For the Dream Defenders, “stand your ground” is as much an issue of race as it is of philosophy. Abuznaid said studies have shown that a white person who has killed a black person is more likely to be acquitted in states with such statutes. An Urban Institute report found that “homicides with a white perpetrator and a black victim are 10 times more likely to be ruled justified than cases with a black perpetrator and a white victim, and the gap is larger in states with ‘stand your ground’ laws.”
Following Zimmerman’s acquittal, the Dream Defenders camped out in Gov. Rick Scott’s office in the Florida Capitol and remained there for a month, ending their occupation on Thursday.
Abuznaid and others say the deaths of these young men reflect the racism inherent in society. They believe that if Martin and Davis had been white like Zimmerman and Dunn, they would both be alive today.
“The killing of Jordan Davis by Dunn and the invocation of the law, the social and political -- and really racial -- implications, really do raise issues of how far we have come,” said University of Florida professor Katheryn Russell-Brown, author of “The Color of Crime” and director of the university's Center for the Study of Race and Race Relations.
“Where can young black men in particular be at home in the world? Where can they go, where can they be without their blackness representing all that is bad and really on display?” Russell-Brown said.
Although both of Davis’ parents believe that their son’s killing likely involved a racial element, they say they are more focused on solving the issues around violence and the gun culture fostered by NRA-backed “stand your ground” laws than in lending support to causes that exclude other races.
“It’s not defined, so people are continuing to use the ‘stand your ground’ legislation out of context to do whatever they want to do,” said McBath. “Shoot first, ask questions later. We really believe that it has had tremendous impact with what’s been happening, particularly in Florida, but also that it will be a domino effect. It will become a cultural epidemic of guns and people using ‘stand your ground’ legislation all over the country.”

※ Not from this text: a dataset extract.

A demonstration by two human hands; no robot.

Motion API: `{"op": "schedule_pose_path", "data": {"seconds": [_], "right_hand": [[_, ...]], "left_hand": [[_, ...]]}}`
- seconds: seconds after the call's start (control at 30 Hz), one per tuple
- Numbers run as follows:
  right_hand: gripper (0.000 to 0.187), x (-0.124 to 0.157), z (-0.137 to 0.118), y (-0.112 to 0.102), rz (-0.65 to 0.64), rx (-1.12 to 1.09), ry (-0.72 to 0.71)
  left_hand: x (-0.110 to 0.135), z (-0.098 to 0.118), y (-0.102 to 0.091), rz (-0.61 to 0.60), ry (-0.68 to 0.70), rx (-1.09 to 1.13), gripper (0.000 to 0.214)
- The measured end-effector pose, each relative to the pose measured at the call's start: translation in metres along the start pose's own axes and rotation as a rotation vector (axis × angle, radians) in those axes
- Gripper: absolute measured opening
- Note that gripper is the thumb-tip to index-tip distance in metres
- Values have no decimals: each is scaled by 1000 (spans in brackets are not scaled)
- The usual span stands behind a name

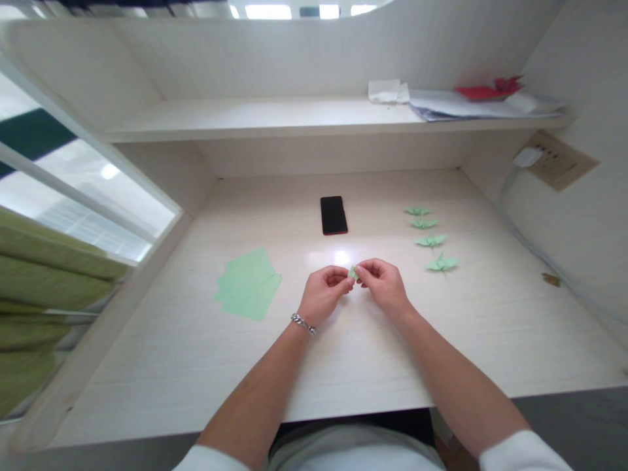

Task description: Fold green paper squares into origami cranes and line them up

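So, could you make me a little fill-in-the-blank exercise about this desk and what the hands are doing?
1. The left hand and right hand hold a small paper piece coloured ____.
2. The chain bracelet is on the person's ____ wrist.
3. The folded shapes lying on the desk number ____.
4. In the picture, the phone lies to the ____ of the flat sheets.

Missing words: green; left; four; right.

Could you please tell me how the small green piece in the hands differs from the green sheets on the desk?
The green piece is much smaller than the green sheets. The green piece appears folded, while the green sheets lie flat and overlapping. The left hand and right hand hold the green piece between them; the green sheets rest on the desk, untouched. Both are light green.
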State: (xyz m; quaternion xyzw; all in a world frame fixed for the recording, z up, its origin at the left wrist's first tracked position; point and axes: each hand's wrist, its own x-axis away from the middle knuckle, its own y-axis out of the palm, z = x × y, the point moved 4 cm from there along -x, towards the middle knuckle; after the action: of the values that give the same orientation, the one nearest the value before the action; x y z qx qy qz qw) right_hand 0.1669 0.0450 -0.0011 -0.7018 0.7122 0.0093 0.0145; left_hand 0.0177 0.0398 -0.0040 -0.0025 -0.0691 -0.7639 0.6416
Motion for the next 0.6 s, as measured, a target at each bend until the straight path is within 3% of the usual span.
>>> {"op": "schedule_pose_path", "data": {"seconds": [0.23, 0.6], "right_hand": [[24, 0, -3, -1, -130, 65, -11], [20, 4, -4, 3, -15, 131, -32]], "left_hand": [[0, 3, -5, -9, 90, -149, 22], [2, 9, -2, 24, 152, -297, 24]]}}
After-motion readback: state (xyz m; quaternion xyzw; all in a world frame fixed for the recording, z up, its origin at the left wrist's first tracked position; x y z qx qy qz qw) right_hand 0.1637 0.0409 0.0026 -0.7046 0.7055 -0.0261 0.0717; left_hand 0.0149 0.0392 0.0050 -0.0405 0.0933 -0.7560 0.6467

Martin’s parents and their attorney, John M. Phillips, say that not only does the law encourage an escalation of violence, but that people are being coached in how to get away with murder by invoking "stand your ground" as a defense.
“In concealed-weapons-permit classes they teach the gray area; they teach ‘stand your ground,’ ” said Phillips, himself a holder of a conceal-and-carry permit.

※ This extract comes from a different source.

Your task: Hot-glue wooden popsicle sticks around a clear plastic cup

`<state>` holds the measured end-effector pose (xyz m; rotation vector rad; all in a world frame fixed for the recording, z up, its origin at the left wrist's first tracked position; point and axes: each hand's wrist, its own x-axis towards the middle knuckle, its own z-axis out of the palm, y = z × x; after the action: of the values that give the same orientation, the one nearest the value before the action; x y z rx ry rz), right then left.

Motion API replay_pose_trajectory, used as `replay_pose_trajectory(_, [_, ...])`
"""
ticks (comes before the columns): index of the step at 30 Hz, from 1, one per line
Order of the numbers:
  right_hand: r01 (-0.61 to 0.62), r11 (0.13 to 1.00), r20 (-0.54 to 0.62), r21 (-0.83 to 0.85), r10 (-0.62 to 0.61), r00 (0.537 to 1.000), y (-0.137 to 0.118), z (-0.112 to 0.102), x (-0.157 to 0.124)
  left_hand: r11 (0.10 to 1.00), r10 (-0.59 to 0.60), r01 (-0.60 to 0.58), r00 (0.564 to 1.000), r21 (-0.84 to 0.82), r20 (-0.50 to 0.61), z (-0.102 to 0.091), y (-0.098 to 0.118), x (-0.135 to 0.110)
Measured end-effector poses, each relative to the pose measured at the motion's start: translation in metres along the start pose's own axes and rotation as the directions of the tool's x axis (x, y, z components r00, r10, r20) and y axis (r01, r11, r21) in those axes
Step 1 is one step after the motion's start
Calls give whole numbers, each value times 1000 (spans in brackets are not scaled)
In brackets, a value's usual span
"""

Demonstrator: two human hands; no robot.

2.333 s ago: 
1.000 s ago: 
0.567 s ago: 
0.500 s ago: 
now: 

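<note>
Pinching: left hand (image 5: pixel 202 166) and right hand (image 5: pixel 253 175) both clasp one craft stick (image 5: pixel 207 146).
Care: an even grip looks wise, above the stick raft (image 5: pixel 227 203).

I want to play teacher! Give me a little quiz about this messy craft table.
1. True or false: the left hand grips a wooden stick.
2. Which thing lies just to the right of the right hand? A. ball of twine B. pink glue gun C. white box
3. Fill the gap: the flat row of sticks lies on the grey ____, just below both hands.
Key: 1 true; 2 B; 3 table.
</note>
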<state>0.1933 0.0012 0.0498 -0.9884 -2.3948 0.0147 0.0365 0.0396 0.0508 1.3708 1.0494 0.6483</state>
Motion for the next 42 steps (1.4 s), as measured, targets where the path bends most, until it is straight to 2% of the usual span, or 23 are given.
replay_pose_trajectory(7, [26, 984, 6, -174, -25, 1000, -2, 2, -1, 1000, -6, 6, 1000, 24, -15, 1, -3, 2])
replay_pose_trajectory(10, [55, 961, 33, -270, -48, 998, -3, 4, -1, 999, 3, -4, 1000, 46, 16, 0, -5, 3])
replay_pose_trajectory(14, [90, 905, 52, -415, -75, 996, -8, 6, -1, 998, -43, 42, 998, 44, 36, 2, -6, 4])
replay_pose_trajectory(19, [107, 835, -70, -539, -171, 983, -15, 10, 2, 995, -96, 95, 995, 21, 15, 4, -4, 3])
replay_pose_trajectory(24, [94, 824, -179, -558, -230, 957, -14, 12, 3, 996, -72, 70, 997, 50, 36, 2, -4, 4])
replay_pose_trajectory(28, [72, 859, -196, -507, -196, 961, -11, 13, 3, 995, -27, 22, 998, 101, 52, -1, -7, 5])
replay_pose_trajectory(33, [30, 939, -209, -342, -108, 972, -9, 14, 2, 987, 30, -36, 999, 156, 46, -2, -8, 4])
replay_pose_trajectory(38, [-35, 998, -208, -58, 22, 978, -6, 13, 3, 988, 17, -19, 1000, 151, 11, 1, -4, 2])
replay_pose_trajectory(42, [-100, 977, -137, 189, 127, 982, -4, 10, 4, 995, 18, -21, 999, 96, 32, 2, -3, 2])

But others point to the relatively small number of successful defense claims based on the law as evidence of its minimal impact.
Florida defense attorney Nicholas J. Dorsten, a supporter of “stand your ground,” was a prosecutor from 2003 to 2008; the law went into effect in 2005. “To be honest, not just myself but talking with other people, we were expecting a whole bunch of new (‘stand your ground’) cases, but really there wasn’t, at least in Pinellas (County) and surrounding areas, any difference,” he said.
Abuznaid, whose Dream Defenders group is vowing to broaden its protest to fight the law, said the damage has already been, and continues to be, done.
“The story goes,” he said, “another young black man had his life ended by a white man.”